**Task instructions**
From the data below, set down exactly the lines between the one holding "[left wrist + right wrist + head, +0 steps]" and the one holding "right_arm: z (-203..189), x", inclusive, and no others.

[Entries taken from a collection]

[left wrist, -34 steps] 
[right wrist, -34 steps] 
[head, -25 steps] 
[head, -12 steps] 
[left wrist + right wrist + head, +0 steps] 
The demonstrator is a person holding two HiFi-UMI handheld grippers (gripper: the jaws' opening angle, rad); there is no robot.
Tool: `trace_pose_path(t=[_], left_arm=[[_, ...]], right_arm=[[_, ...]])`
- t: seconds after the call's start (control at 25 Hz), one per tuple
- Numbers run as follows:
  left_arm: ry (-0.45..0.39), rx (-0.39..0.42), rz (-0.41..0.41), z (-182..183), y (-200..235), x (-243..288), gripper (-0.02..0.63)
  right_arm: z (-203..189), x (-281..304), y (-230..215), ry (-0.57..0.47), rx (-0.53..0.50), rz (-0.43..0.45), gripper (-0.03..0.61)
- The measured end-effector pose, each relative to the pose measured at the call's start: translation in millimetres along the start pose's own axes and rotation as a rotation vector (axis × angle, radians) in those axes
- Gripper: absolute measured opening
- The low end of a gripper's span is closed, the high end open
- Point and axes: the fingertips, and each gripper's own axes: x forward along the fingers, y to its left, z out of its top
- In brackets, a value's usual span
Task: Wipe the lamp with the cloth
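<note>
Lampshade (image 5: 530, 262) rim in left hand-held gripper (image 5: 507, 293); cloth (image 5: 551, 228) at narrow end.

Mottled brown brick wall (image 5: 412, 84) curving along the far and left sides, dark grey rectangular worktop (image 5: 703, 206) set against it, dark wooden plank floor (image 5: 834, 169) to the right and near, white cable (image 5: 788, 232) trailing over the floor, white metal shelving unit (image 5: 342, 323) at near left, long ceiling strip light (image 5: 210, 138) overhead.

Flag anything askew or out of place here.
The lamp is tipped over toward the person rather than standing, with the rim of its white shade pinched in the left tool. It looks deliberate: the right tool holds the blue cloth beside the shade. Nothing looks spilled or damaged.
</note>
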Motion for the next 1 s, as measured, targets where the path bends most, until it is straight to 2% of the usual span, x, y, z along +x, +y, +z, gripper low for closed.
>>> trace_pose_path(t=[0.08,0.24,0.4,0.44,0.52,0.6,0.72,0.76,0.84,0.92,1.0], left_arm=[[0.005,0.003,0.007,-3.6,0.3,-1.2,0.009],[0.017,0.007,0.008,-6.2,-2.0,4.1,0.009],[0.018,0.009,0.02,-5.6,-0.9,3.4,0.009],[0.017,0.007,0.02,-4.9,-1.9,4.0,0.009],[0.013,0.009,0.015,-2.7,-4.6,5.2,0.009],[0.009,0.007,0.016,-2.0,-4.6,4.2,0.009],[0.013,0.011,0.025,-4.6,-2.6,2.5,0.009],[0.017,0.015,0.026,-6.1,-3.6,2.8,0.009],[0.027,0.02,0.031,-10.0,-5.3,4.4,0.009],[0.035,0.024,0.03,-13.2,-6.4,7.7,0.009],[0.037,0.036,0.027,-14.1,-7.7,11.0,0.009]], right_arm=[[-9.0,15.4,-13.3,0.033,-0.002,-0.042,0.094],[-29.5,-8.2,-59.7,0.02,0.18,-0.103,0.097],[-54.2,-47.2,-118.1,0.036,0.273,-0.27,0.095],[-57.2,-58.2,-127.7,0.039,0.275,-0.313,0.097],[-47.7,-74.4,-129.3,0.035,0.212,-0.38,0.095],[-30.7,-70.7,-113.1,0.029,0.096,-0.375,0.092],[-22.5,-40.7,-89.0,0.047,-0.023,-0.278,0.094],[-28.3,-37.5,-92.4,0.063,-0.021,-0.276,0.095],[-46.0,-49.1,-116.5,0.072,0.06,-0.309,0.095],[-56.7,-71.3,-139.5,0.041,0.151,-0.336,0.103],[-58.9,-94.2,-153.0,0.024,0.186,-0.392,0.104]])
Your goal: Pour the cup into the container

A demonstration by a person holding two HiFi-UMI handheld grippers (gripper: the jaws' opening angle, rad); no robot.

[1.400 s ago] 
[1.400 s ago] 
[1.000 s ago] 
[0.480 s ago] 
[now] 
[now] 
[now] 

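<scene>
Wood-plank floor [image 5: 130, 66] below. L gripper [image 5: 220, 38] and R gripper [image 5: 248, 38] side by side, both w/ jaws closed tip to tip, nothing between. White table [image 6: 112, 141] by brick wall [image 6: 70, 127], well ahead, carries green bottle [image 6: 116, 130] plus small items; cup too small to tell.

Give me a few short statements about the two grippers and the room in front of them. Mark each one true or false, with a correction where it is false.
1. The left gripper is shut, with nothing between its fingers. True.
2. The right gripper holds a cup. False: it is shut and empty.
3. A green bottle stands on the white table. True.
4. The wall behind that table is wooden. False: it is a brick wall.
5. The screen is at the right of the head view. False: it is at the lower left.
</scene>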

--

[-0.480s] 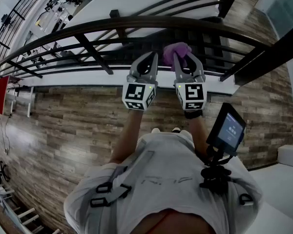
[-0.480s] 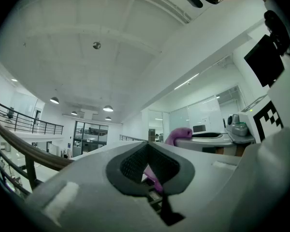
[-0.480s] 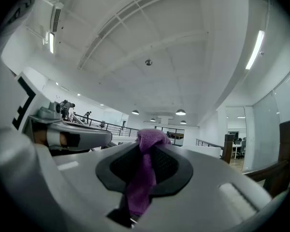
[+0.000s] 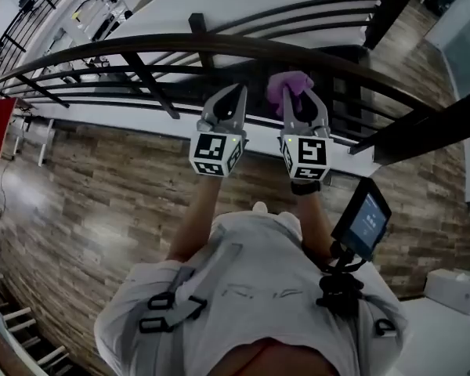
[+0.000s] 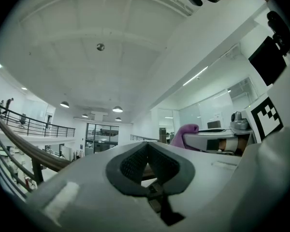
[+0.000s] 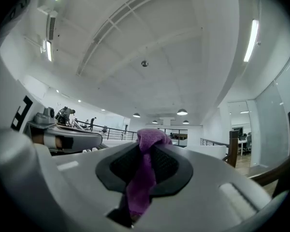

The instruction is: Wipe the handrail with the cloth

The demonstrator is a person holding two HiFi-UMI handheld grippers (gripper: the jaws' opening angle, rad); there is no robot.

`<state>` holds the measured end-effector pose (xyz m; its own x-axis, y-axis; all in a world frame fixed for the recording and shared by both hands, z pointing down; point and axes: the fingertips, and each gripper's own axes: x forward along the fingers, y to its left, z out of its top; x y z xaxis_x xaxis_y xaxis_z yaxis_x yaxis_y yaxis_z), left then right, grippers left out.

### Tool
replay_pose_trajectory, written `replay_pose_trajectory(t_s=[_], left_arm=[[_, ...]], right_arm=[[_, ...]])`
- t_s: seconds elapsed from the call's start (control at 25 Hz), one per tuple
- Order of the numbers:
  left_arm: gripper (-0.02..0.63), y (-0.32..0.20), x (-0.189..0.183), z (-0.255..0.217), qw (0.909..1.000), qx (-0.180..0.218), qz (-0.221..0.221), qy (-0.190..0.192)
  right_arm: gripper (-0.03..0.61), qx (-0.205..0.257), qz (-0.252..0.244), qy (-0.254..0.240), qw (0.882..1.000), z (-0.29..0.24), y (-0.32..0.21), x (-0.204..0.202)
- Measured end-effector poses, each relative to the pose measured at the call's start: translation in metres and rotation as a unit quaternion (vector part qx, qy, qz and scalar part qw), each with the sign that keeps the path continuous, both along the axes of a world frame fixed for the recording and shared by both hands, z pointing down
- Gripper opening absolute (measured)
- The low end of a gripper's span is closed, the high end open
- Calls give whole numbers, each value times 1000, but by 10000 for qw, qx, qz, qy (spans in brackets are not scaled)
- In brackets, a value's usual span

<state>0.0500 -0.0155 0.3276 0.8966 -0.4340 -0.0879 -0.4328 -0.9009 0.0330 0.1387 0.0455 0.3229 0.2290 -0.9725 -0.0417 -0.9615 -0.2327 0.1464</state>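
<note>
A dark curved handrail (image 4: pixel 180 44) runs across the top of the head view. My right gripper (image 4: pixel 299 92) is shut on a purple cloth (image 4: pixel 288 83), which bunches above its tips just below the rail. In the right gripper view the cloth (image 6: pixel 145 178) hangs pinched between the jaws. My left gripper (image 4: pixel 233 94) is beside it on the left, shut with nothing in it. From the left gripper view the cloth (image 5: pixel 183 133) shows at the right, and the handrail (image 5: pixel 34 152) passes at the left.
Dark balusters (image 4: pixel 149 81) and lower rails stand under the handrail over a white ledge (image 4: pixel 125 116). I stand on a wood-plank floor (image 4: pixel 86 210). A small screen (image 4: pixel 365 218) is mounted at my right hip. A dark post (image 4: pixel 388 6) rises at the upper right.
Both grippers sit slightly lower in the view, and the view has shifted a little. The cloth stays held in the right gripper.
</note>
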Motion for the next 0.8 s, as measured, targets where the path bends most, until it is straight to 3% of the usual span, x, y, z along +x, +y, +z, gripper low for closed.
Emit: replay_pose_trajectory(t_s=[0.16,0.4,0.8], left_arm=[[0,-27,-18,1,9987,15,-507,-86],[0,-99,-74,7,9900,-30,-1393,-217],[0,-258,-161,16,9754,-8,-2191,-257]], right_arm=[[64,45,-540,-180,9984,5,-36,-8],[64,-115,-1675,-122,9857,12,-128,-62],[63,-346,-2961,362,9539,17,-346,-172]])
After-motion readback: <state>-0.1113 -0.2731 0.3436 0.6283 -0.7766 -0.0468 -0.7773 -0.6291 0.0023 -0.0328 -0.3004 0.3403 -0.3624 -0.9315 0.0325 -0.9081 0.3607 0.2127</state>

**Response**
[left wrist + right wrist + head, +0 steps] 
The demonstrator is a person holding two HiFi-UMI handheld grippers (gripper: the jaws' opening angle, rad); there is no robot.
Tool: `trace_pose_path(t=[_], left_arm=[[_, ...]], right_arm=[[_, ...]])`
- t: seconds after the call's start (control at 25 Hz), one per tuple
- Numbers run as follows:
  left_arm: ry (-0.45..0.39), rx (-0.39..0.42), rz (-0.41..0.41), z (-182..183), y (-200..235), x (-243..288), gripper (-0.02..0.63)
  right_arm: z (-203..189), x (-281..304), y (-230..215), ry (-0.57..0.47), rx (-0.53..0.50), rz (-0.43..0.45), gripper (-0.03..0.61)

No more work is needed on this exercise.